Camera Pose Estimation Using 2D-3D Line Pairs Acquired and Matched with a Robust Line Detector and Descriptor
Camera pose estimation refers to estimating the camera pose, which is composed of the rotation R and translation t parameters with respect to the world coordinate system. Estimating the projective mapping and thereby extracting the camera parameters is the goal of camera pose estimation. However, the pose estimation process requires input parameters, like points, planes, or lines. In this thesis, we work with 2D-3D line pairs; therefore, we focused on finding a solution for 2D line detection and matching through fully automatic algorithms and CNN.

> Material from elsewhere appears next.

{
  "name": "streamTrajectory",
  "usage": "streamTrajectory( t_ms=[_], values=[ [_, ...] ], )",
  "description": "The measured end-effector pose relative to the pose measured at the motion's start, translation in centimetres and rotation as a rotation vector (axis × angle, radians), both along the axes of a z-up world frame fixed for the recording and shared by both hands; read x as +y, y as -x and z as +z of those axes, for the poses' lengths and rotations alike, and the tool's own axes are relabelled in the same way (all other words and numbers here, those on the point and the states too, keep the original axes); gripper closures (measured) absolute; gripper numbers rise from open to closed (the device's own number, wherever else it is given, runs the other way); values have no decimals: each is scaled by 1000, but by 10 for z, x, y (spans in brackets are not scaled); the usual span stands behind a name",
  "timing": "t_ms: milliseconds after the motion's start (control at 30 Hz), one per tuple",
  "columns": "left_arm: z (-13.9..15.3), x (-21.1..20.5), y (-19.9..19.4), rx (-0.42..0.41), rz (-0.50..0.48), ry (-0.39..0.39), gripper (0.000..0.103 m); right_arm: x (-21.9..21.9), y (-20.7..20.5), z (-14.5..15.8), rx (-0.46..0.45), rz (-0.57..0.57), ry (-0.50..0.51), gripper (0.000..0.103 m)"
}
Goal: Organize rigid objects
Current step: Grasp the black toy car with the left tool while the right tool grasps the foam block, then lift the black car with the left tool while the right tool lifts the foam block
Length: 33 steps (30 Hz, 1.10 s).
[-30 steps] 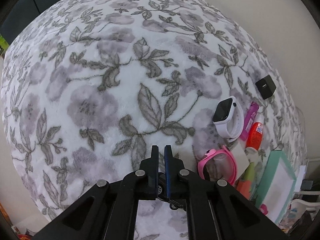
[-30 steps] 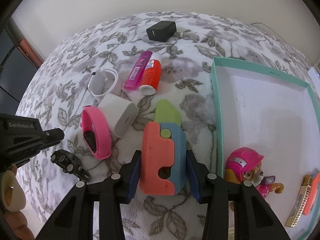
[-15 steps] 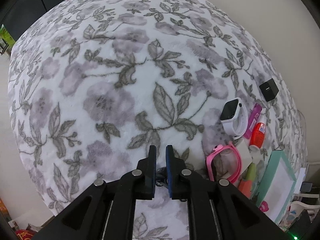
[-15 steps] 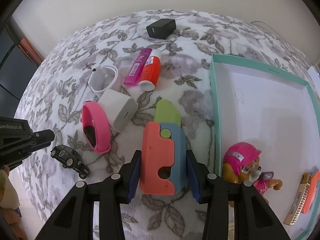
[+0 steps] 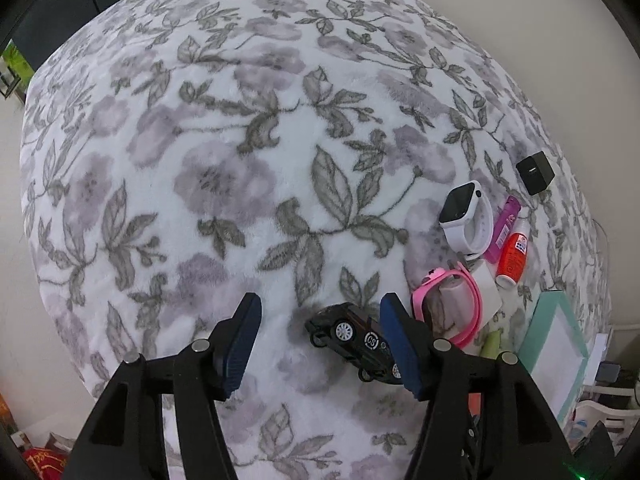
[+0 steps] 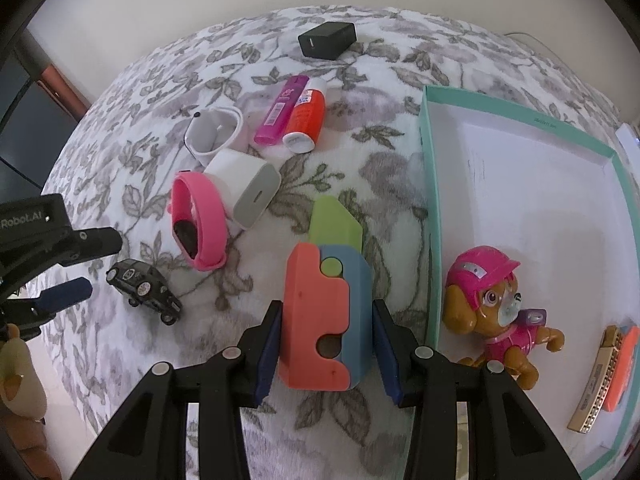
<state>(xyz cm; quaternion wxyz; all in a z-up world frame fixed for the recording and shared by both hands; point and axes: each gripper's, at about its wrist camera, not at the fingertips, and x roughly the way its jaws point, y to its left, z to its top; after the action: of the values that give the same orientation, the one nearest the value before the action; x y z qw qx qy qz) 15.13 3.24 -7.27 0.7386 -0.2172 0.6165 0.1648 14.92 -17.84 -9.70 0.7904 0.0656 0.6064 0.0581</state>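
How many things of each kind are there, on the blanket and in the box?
Watches: 2, white watch, pink watch.
Chargers: 2, black charger, white charger.
Tubes: 2, magenta tube, orange tube.
Toys: 4, car, dog, block toy, harmonica.
Total: 10.

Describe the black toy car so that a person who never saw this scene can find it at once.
On the floral blanket, left of the teal box, small objects lie in a cluster. The black toy car sits apart at the cluster's near left edge, beside the pink watch. Only it has wheels.
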Motion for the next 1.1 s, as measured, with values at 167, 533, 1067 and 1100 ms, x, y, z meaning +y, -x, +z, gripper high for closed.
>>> streamTrajectory(
  t_ms=[167,533,1067,1100],
  values=[
    [-6,1,6,31,21,6,39,-1,0,0,5,0,-10,58],
    [-24,-25,11,102,-80,7,39,1,-2,-1,5,8,-7,58],
    [-24,-52,4,124,-168,-82,54,4,-4,-2,-9,46,24,57],
    [-24,-55,1,123,-167,-87,56,4,-4,-2,-11,49,28,58]
  ],
)
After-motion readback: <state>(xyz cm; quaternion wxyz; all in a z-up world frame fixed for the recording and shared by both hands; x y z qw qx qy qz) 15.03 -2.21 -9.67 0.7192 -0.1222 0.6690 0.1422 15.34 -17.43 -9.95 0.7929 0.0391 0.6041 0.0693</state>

This thesis proposes novel solutions for pose estimation using 2D-3D line pairs and a novel line segment detector and descriptor based on convolutional neural networks. The pose solvers can estimate the absolute and relative pose of a camera system of a general central projection camera such as perspective or omnidirectional cameras. They work both for the minimal case and the general case using 2D-3D line pairs in presence of noise, or outliers. The algorithms have been validated on a large synthetic dataset as well as on real data. Experimental results confirm the stable and real-time performance under realistic conditions. Comparative tests show that our method compares favorably to the latest State-of-the-Art algorithms. Regarding the learnable line segment detector and descriptor, it allows efficient extraction and matching of 2D lines on perspective images. While many hand-crafted and deep features have been proposed for key points, only a few methods exist for line segments. However, line segments are commonly found in structured environments, in particular urban scenes. Moreover, lines are more stable than points and robust to partial occlusions.

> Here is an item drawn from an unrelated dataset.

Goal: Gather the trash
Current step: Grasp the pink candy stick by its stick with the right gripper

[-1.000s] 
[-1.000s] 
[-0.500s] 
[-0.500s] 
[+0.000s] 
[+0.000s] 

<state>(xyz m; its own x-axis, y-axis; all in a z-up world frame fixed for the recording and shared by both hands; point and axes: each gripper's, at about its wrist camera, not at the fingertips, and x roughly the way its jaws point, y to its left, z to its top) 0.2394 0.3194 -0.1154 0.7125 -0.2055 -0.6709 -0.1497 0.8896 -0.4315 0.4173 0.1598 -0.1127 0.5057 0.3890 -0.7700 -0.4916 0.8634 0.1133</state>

%Thus they are important for applications like pose estimation, visual odometry, or 3D reconstruction.
Our method relies on a 2-stage deep convolutional neural network architecture: In stage 1, candidate 2D line segments are detected, and in stage 2, a descriptor is generated for the extracted lines. The network is trained in a self-supervised way using an automatically collected dataset. Experimental results confirm the State-of-the-Art performance of the proposed L2D2 network on two well-known datasets for autonomous driving both in terms of detected line matches as well as when used for line-based camera pose estimation and tracking.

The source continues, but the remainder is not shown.